Amen, ainsi soit-il.

Les banquiers d’UBS ne font pas pitié

Le verdict rendu par le Tribunal de Paris condamne UBS à une amende record de 3.7 millions d’Euros. Il fallait évidemment s’y attendre. C’est lourd, très lourd, mais les banquiers d’UBS et leurs avocats avaient refusé un accord à 1,1 million d’Euros, se croyant dans leur bon droit. Quand même.

Les suisses n’ont jamais été connus pour assumer les conséquences de leurs actes (il n’y a qu’à voir les interminables discussions liées à l’accord-cadre avec l’UE). Et donc, il fallait les entendre geindre, avec leurs avocats, expliquant que le verdict était « impitoyable » et les « laisse pantois ». Les pauvres. On aurait presque envie de leur tendre un paquet de mouchoirs.

Il n’en reste pas moins qu’UBS avait monté une vaste entreprise d’évasion fiscale en France (et ailleurs également). Ont-ils éprouvé ne serait-ce qu’un atome de compassion envers le Trésor Public français? Pensez donc. La seule chose qui les motivait était une insatiable âpreté au gain, guidée par cette incroyable arrogance du banquier suisse qui tente toujours de se disculper en invoquant le droit. Cette fois-ci, ça n’a pas marché, et c’est bien fait pour eux.

Ils ont fait appel. Il y a fort à parier que ceux qui gagneront quelque chose dans cette nouvelle procédure, ce sont les avocats. On est content pour eux. Mais, en finalité, qui va payer? Vous, les clients d’UBS. Pour ma part, il y a longtemps que je me suis évadé de cette institution « too big to fail » et, surtout, trop stupide pour assumer ses actes.

Non, décidément, les banquiers d’UBS ne font pas pitié.

M le Maudet fait « Pschitt »

Il fallait absolument entendre M le Maudet le mercredi 16 janvier, dans l’émission de la RTS La Matinale. Fort du vote assez minoritaire des militants de son parti de la veille, (341 pour, 312 contre et 56 abstentions), le jeune prodige nous a infligé une leçon d’arrogance et d’auto-satisfaction.

Très en verve, il n’en n’avait que pour les « pseudo-révélations », « systématiquement partielles » et autres nouvelles qui, d’après lui, ont fini par « faire pschitt ».

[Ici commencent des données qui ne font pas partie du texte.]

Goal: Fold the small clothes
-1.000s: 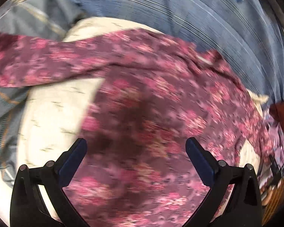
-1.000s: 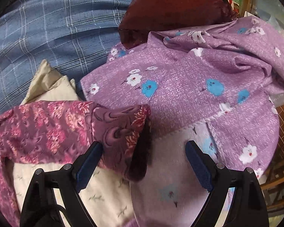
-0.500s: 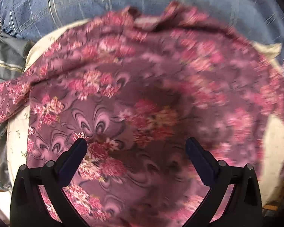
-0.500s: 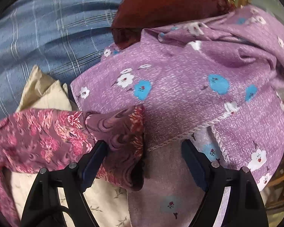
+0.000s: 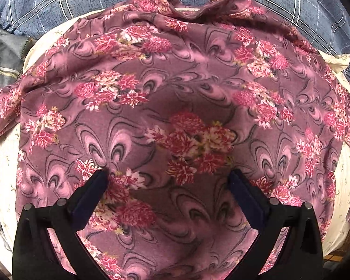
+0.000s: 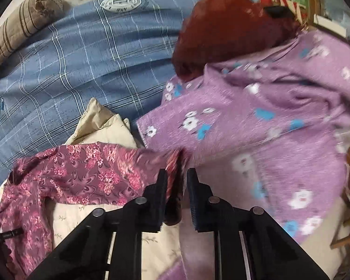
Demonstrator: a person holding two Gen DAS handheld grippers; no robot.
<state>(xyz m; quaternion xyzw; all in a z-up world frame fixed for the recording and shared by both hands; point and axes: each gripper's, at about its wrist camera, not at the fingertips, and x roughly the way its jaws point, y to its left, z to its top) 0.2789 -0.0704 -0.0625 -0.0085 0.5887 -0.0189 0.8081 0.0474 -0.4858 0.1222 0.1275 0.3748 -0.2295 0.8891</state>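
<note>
A maroon garment with pink flowers (image 5: 175, 107) lies spread on a cream cloth and fills the left wrist view. My left gripper (image 5: 168, 182) is open just above its middle, holding nothing. In the right wrist view the same garment (image 6: 81, 172) stretches left, and my right gripper (image 6: 176, 175) is shut on its sleeve end (image 6: 173, 163), lifted a little off the cloth.
A purple garment with blue and white flowers (image 6: 268, 121) lies right of the sleeve, a dark red one (image 6: 221, 35) behind it. A blue checked bedcover (image 6: 93, 58), cream cloth (image 6: 105, 126), brown striped bolster (image 6: 23, 28) and grey garment (image 5: 4, 53) surround them.
My right gripper has closed on the sleeve end and pulled back. My left gripper has moved in over the middle of the maroon garment, still open.
</note>
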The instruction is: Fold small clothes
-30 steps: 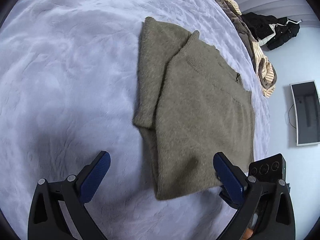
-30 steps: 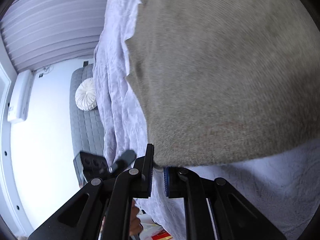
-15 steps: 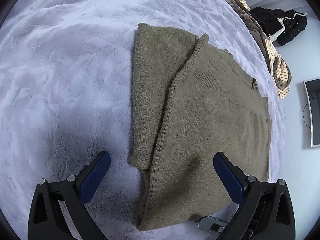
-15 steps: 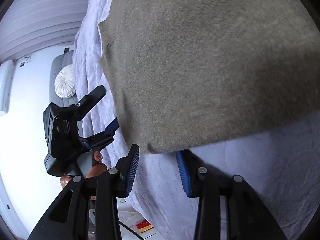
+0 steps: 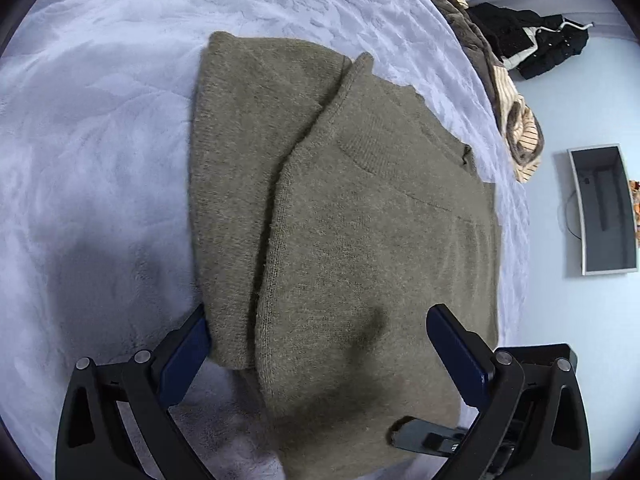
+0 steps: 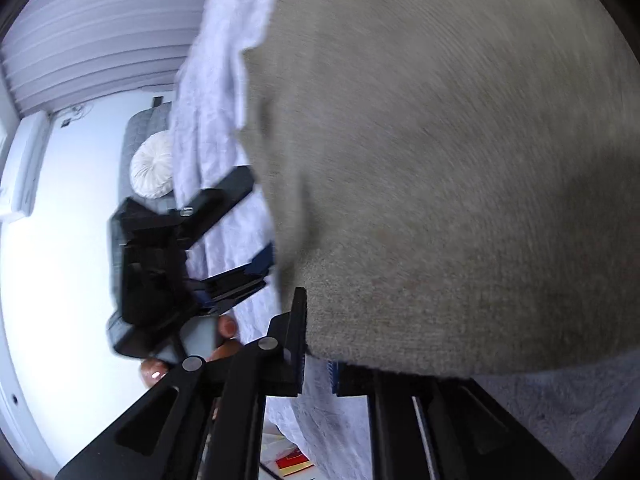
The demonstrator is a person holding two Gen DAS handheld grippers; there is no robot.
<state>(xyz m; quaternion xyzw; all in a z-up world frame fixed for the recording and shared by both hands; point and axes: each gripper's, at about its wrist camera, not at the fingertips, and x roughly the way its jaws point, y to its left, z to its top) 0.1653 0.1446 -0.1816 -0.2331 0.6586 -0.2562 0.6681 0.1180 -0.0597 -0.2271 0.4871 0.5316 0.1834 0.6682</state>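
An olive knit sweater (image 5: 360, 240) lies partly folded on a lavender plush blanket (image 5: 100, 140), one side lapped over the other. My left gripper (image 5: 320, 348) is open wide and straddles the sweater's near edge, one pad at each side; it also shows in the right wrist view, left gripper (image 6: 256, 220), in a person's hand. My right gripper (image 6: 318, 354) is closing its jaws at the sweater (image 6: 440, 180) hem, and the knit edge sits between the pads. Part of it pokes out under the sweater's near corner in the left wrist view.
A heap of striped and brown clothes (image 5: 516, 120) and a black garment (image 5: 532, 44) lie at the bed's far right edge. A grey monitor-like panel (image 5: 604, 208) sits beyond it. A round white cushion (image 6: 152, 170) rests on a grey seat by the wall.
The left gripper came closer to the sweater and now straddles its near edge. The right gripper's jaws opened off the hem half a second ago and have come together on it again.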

Sauf qu’il est toujours inculpé et, depuis quelques jours, déchargé des affaires de la sécurité. Décidément, M le Maudet n’a toujours rien compris. C’est la faute aux autres, à la presse, aux fuites de l’instruction, et on en passe et de bien meilleures. Décidément, c’est un homme sans dignité et sans honneur.

Contrairement à Alexandre de Senarclens, ex-président du PLR genevois, démissionnaire au terme de ce plébiscite qui ressemble davantage à une farce grossière qu’à de la démocratie. Tout en retenue et en dignité. Quel contraste par rapport à M « Pschitt » le Maudet.